InternVL2_5-1B
Property | Value |
---|---|
Vision Encoder | InternViT-300M-448px-V2_5 |
Language Model | Qwen2.5-0.5B-Instruct |
License | MIT License |
Paper | arXiv:2412.05271 |
What is InternVL2_5-1B?
InternVL2_5-1B is part of the InternVL 2.5 series, representing a significant advancement in multimodal large language models. It combines a 300M parameter vision encoder with a 0.5B parameter language model, creating an efficient architecture for visual-language tasks. The model maintains the core "ViT-MLP-LLM" architecture while introducing enhanced training strategies and improved data quality.
Implementation Details
The model implements a three-stage training pipeline: MLP Warmup, optional ViT Incremental Learning, and Full Model Instruction Tuning. It uses dynamic high-resolution training for handling multi-image and video datasets, with support for up to 448×448 pixel tiles.

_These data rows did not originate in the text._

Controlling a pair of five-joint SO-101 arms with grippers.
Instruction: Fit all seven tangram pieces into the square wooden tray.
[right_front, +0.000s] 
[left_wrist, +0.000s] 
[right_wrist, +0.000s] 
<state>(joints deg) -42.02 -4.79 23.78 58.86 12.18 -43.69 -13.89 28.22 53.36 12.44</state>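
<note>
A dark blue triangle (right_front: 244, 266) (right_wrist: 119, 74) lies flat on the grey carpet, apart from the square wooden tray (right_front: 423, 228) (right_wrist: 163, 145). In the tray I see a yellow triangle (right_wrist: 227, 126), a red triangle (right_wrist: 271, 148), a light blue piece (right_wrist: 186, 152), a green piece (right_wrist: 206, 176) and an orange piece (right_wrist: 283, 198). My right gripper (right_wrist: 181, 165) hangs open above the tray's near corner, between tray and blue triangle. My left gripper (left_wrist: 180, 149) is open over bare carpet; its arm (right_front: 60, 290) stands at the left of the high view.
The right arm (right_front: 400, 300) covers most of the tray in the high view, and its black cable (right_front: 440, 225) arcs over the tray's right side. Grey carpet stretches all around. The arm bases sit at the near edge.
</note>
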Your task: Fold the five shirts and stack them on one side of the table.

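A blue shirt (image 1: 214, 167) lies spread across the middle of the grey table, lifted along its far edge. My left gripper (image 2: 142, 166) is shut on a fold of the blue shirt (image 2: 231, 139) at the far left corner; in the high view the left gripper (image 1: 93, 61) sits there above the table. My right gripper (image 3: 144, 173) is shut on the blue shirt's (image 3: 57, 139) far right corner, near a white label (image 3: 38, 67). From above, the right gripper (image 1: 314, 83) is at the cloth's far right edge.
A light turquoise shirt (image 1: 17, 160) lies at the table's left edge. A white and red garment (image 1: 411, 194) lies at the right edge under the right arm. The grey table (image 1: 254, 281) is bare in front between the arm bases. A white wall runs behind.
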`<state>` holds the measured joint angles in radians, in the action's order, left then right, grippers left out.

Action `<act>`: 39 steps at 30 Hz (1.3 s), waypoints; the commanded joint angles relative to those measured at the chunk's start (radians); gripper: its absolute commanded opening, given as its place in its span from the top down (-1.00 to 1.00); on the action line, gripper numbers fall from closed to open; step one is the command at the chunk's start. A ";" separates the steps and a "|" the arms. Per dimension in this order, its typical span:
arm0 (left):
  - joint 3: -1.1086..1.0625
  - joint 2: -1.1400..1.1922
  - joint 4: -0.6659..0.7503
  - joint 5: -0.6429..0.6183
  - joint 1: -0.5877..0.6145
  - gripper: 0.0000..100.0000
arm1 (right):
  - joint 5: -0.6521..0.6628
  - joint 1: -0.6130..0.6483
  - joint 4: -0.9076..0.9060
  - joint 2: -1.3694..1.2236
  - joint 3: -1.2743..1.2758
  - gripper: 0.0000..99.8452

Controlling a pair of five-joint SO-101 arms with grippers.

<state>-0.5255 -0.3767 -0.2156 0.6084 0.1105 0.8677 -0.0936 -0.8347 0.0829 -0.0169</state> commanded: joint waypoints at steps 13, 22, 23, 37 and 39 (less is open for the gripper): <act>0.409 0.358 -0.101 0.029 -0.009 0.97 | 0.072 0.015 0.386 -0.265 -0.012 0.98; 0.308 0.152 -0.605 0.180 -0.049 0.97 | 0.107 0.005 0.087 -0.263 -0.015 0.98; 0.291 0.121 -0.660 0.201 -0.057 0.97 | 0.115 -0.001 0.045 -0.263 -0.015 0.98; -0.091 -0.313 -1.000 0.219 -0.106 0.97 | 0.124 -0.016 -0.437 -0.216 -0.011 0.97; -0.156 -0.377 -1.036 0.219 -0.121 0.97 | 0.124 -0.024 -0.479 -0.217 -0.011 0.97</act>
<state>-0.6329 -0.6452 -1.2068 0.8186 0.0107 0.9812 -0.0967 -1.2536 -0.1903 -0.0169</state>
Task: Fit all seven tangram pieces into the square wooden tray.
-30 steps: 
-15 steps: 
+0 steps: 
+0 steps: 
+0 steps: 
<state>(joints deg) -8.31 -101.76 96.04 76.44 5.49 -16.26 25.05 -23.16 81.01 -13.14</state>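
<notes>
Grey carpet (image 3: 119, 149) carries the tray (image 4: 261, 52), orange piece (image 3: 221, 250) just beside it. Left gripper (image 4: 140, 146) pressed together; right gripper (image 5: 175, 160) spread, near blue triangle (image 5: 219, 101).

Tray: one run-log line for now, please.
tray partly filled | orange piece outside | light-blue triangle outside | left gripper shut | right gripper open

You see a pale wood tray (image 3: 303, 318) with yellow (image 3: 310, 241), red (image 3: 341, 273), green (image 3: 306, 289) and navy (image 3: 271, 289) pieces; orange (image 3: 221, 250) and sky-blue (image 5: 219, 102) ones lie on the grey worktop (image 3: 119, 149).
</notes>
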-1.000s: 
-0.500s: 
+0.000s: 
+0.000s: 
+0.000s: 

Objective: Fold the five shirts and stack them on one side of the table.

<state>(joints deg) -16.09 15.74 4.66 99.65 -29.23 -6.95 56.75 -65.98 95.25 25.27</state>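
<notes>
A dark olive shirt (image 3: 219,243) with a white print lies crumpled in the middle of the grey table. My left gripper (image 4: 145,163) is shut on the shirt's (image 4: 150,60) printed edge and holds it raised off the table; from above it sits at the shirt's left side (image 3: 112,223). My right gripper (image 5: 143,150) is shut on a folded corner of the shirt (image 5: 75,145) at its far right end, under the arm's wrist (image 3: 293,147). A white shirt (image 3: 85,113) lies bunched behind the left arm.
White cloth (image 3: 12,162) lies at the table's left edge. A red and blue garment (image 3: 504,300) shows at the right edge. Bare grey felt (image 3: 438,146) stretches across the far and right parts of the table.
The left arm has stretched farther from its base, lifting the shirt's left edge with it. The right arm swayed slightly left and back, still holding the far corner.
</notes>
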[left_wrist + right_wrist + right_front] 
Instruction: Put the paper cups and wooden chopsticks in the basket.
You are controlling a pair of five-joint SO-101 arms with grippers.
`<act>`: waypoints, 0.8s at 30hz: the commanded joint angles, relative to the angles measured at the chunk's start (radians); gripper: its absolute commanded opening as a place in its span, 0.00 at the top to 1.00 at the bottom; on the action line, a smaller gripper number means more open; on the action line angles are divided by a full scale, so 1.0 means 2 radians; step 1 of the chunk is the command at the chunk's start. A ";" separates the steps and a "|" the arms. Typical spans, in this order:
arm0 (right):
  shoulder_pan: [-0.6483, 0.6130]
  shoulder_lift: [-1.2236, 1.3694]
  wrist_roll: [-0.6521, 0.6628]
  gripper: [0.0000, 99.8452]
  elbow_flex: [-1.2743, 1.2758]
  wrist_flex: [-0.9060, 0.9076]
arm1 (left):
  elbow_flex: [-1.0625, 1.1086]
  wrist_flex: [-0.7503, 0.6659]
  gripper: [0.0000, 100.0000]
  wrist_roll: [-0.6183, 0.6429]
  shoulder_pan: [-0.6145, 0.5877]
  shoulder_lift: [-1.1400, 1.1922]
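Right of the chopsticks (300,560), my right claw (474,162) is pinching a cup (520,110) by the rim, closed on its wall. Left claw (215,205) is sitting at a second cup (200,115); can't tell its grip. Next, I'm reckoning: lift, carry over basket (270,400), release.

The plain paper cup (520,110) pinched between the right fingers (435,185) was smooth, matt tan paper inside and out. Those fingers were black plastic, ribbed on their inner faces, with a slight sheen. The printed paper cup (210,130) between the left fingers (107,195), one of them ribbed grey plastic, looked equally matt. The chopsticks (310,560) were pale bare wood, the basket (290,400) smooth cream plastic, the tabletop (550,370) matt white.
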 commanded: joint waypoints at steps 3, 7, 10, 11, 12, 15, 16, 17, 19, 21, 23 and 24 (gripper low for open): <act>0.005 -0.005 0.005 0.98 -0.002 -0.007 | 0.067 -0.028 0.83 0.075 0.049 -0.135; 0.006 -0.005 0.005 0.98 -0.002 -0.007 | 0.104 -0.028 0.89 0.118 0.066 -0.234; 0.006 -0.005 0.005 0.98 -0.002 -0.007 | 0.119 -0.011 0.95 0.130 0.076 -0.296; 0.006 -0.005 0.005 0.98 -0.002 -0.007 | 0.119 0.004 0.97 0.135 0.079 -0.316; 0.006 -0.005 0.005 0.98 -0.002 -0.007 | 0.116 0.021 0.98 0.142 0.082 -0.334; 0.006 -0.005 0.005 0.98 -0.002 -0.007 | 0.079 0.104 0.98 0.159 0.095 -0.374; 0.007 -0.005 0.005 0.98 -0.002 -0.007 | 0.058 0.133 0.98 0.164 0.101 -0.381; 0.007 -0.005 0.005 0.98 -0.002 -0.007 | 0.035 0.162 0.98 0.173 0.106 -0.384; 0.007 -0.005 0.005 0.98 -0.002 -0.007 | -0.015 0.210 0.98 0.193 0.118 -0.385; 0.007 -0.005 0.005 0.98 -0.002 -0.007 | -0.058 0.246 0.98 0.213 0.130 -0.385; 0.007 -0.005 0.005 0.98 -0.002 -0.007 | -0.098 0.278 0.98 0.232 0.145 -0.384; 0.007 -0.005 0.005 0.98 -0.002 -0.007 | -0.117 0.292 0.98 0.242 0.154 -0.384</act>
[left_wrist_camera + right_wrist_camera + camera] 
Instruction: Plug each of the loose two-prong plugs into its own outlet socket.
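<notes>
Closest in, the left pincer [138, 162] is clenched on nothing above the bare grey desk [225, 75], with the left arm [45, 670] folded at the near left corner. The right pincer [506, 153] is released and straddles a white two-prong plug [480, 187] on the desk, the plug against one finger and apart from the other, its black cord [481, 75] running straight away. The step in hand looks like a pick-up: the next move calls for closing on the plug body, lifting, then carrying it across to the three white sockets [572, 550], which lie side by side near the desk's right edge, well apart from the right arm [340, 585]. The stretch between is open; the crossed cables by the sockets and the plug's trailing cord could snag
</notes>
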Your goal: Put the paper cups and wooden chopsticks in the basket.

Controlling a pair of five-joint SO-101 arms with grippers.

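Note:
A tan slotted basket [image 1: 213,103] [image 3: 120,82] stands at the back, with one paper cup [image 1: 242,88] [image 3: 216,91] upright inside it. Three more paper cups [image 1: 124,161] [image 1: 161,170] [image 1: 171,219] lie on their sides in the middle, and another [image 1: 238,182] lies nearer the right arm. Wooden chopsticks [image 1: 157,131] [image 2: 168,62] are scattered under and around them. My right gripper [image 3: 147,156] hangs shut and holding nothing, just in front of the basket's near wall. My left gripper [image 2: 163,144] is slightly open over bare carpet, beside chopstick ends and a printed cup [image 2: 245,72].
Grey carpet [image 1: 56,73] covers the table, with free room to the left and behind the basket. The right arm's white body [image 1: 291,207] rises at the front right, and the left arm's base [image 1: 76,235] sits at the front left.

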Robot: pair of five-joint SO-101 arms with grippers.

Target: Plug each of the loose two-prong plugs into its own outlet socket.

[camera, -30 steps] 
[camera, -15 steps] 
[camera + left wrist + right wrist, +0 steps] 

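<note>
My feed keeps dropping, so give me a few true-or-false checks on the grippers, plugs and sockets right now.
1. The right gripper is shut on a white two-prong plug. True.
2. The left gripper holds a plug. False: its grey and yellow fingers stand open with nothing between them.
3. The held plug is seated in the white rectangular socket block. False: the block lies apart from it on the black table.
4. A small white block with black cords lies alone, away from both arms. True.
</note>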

- Progressive scaling strategy for efficient vision-language alignment
- Random JPEG compression for enhanced robustness
- Loss reweighting using square averaging
- Support for batch inference and streaming output
Core Capabilities
- Single and multi-image processing
- Video understanding with frame-by-frame analysis
- Multi-turn conversations about visual content
- OCR and chart understanding
- Multimodal reasoning and mathematics
- Multilingual understanding
Frequently Asked Questions
Q: What makes this model unique?
InternVL2_5-1B stands out for its efficient architecture and training strategy, requiring only 120 billion tokens compared to competitors' trillion-token training. It maintains high performance while being more resource-efficient.
Q: What are the recommended use cases?
The model excels in visual-language tasks including image description, multi-image comparison, video analysis, and complex reasoning tasks. It's particularly suitable for applications requiring efficient multimodal processing with limited computational resources.